Abstract

The outcomes of pulmonary vein isolation (PVI) for persistent atrial fibrillation (AF) are suboptimal. The entire pulmonary venous component (PV-Comp), consisting of the pulmonary veins, their antra, and the area between the antra, provides triggers and substrate for AF. PV-Comp isolation is an alternative strategy for persistent AF ablation. Among 328 patients with persistent AF who underwent a first radiofrequency ablation procedure, 200 patients (PVI, n=100; PV-Comp isolation, n=100) were selected by propensity score matching. Both groups were followed up for 1 year. At 6- and 12-month follow-up, atrial tachyarrhythmia (AF/atrial tachycardia) recurred in 41 and 61 patients in PVI group and 22 (P=.006) and 33 patients (P<.001) in PV-Comp isolation group, respectively. PV-Comp isolation was associated with longer mean time to recurrence (PVI: 8 months, PV-Comp isolation: 10 months, log-rank P<.001) and a lower probability of recurrence (odds ratio [OR]=0.32; 95% confidence of interval [CI]=0.18-0.56, P<.001), with no increase in procedural complications (PVI: 5 of 100, PV-Comp isolation: 6 of 100, P=.76).
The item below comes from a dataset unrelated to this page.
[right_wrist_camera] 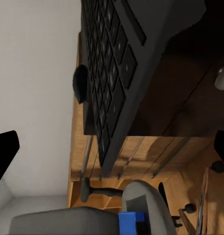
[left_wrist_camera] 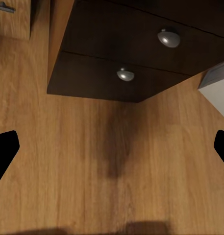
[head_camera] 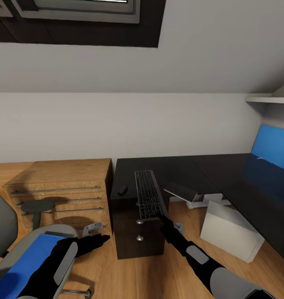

Procedure duration was longer in PV-Comp isolation group (PVI: 186 ± 42min, PV-Comp isolation: 238 ± 44min, P<.001), as well as fluoroscopy time (PVI: 22 ± 16min, PV-Comp isolation: 31 ± 21min, P=.001). PV-Comp isolation for persistent AF reduced atrial tachyarrhythmia recurrence up to 1 year compared with PVI alone. While procedure and fluoroscopy time increased, there was no difference in procedural complications.